▸ PROMPT: Look for the word "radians" in the entries and copy every line where it shows up.

(Items listed in a dataset)
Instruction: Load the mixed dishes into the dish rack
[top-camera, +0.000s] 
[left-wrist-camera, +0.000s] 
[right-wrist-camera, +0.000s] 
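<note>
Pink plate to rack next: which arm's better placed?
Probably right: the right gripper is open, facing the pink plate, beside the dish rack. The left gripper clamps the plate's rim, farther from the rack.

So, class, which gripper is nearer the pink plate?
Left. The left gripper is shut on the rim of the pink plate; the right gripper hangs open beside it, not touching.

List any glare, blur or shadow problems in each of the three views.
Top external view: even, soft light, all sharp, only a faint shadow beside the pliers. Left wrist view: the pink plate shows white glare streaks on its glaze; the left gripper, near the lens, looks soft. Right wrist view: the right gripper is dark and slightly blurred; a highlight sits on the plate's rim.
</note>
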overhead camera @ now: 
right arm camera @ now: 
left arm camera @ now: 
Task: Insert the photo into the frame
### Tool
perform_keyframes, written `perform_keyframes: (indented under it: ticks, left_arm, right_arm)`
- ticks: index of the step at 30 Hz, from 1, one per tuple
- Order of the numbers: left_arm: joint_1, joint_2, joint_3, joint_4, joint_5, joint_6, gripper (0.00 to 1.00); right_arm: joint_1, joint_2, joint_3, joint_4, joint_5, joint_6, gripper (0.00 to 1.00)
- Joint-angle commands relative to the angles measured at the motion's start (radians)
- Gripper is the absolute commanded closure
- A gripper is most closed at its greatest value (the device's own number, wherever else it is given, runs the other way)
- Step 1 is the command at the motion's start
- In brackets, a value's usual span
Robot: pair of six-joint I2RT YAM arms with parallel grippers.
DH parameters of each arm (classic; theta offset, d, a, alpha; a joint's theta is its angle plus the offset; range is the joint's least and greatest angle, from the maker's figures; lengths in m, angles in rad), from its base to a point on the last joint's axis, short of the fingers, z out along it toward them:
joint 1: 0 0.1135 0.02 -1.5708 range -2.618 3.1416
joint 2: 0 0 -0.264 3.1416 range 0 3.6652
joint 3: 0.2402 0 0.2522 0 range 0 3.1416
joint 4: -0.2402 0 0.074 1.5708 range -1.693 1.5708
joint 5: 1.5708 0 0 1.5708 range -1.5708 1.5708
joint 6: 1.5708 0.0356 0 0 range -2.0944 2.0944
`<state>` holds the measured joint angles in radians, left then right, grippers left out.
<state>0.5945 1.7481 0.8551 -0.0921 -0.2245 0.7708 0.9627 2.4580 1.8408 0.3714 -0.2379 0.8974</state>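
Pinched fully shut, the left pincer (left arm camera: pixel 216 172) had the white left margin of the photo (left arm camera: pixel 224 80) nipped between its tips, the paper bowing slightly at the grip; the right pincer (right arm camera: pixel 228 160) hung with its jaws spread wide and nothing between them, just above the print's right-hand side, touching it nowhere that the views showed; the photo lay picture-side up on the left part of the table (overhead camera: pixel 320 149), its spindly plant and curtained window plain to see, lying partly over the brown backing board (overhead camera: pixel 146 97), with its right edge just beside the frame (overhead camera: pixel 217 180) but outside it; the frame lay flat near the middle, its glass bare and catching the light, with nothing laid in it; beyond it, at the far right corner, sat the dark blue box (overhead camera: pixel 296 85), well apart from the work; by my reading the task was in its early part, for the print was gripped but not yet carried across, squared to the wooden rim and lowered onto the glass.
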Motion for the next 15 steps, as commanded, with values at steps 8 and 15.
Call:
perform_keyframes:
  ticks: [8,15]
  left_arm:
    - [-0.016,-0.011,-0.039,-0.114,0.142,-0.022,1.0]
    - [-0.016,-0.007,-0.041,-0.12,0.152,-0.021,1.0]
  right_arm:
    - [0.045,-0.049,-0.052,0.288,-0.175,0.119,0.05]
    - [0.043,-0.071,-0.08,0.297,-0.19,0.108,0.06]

▸ EXPECTED ANSWER:
- Joint-angle commands relative to the angles measured at the motion's start (radians)
`<state>` holds the measured joint angles in radians, left then right, grippers left out.

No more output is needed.